Fear of Mayo
Jimmy Fallon likens it to pus. Last night at dinner, the idea of it made Craig's cousin Katie scrunch up her face in disgust. And me? I used to have nightmares about this female camp counsellor with a hairy lip who ate an egg salad sandwich with dabs of mayo stuck all along the perimeter of her lips. Just thinking about it now makes me cry a little on the inside.
What is it about mayonnaise that provokes such disgust and fear in so many people? And what can they do to get over it? Allow me to speak from personal experience.
As I child, I could think of nothing more repulsive than a turkey sandwich with mayonnaise on it. I still find it kind of gross, though the celebrated turkey sandwich from Parm partially changed my mind:
[That's them making it at the Serious Eats Sandwich Festival.]
It's just something bland and creamy on top of something bland and mushy. Like wearing a beige sweater in front of a beige wall. Or stirring marshmallows into your warm milk. Something about it just gives me the willies.
But let's go deeper: why the willies? As my law school psychology professor Martha Duncan once said in class: "Where there's great repulsion, there's great allure." She talked a lot in class about grime and goo and how children like to play with things like Gak and are greatly amused by green slime, as I was when I used to watch Nickelodeon's "You Can't Do That On Television."

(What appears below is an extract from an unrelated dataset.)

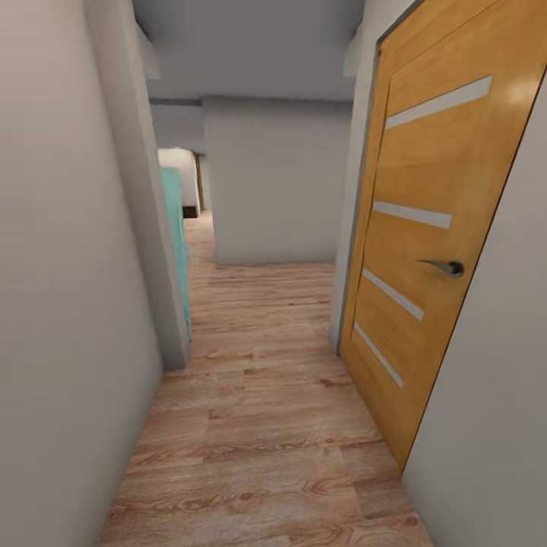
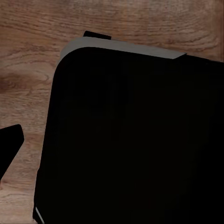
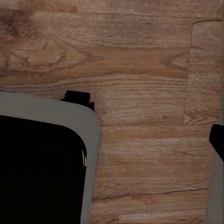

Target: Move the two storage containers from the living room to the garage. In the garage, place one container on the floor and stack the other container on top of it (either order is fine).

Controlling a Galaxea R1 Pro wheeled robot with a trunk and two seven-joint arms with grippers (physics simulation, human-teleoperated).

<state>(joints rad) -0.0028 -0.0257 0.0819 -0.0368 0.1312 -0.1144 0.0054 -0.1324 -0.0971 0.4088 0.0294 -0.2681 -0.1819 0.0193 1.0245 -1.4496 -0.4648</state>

Fear of mayo seems to be tied, somehow, to this childhood fixation on gooey substances that remind us of things that come out of our bodies. (Hence Fallon's childlike "pus" reference.) And there is something inherently childlike in avoiding something that's really just a mixture of egg yolks and oil.
In fact, that's my suggestion for getting over a fear of mayo. Make it yourself! Start with aioli (which is what's pictured at the top of this post). I made it recently using a stick blender (in 60 seconds) and when you see what goes in it--eggs, garlic, olive oil--it's hard to find yourself truly turned off:
Aioli is a good stepping stone towards mayonnaise. It's got more going on with the garlic and the flavor from the olive oil; it's more of a golden color rather than a medicinal white. Watching the process itself is a great way to understand why the texture of mayo is the texture of mayo: it's an emulsion.
But still, despite my efforts here, I can imagine the mayo-averse among you remaining mayo averse. Hey: I understand. In my darkest moments, that female camp counsellor's face hovers up there in my cranium like the head of Medusa, assuming Medusa took her egg salad with extra mayo. The very thought of it turns me to stone.